YOUR INSTRUCTIONS:
Using the data that follows, return exactly the lines from the one that contains "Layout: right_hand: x" through the one that contains "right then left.", ends included.

==========

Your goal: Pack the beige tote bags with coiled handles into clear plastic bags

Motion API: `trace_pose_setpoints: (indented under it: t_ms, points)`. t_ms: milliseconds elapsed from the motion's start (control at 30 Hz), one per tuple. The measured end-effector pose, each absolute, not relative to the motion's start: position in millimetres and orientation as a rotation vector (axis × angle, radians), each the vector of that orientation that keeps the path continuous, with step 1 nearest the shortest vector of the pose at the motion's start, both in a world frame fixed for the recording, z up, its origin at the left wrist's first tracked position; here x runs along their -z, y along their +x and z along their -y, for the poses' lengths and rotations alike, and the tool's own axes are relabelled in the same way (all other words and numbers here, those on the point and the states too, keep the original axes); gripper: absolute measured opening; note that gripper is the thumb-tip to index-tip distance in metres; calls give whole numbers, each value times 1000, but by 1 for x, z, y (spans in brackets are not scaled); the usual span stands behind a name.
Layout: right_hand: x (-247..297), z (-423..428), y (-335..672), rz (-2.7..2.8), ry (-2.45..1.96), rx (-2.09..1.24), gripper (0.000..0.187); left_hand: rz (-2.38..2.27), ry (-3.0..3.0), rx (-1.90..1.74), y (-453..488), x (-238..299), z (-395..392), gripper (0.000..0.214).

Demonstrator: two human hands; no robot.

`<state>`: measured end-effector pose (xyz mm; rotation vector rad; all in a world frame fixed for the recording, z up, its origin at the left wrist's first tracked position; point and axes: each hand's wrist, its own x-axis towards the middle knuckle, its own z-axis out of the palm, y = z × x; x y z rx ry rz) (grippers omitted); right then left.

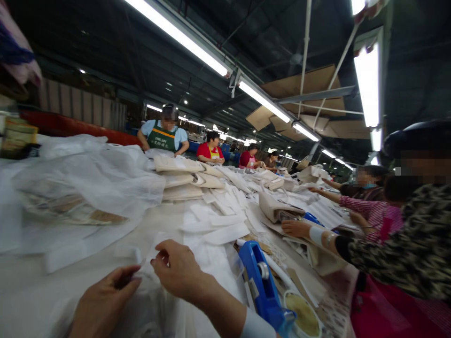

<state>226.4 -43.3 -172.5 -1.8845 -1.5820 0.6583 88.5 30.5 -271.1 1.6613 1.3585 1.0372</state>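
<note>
My left hand (pixel 107 298) is at the lower left, thumb and fingers closed on the edge of a thin, translucent white plastic bag (pixel 150 305). Close by on the right, my right hand (pixel 179 270) pinches the same plastic between thumb and forefinger, its other fingers curled. The bag hangs down below both hands and blurs toward the bottom of the view; what it contains, if anything, I cannot make out. Just beyond my fingers lie white foam strips (pixel 225 230) in a loose heap. A blue tape dispenser (pixel 262 284) stands right of my right forearm.
Folded beige fabric pieces (pixel 179 180) are stacked farther back. A large clear plastic bundle (pixel 88 183) covers the left. A round tub (pixel 302 312) is beside the dispenser. At right, a co-worker's hand (pixel 296 228) touches beige fabric (pixel 278 206); several people work along the table.
</note>
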Motion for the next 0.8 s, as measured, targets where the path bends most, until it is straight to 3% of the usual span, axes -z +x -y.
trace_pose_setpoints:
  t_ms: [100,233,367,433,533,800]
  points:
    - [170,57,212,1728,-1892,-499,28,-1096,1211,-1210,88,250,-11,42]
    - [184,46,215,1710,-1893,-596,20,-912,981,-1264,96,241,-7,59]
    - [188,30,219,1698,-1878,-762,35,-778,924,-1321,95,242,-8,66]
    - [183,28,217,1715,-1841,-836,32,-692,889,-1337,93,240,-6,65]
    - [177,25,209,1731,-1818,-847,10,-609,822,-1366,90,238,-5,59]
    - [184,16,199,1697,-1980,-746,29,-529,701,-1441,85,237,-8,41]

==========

SOLUTION TO THIS PROBLEM:
Layout: right_hand: x (-247..297), z (-423..428), y (-335..672), rz (-2.7..2.8), ry (-2.45..1.96), rx (-2.09..1.24), gripper (0.000..0.187); left_hand: rz (-2.38..2.27), ry (-3.0..3.0), rx (-1.90..1.74), y (-453..488), x (-238..299), z (-395..392), gripper (0.000..0.214).

Demonstrator: two human hands; no robot.

`<state>`: measured end-effector pose (xyz mm; rotation vector rad; all in a world frame fixed for the recording, z up, its origin at the left wrist's first tracked position; point and axes: each hand's wrist, its own x-axis towards the middle knuckle, its own z-axis out of the palm, y = z × x; x y z rx ry rz) (grippers omitted); right then left.

No further answer will be given.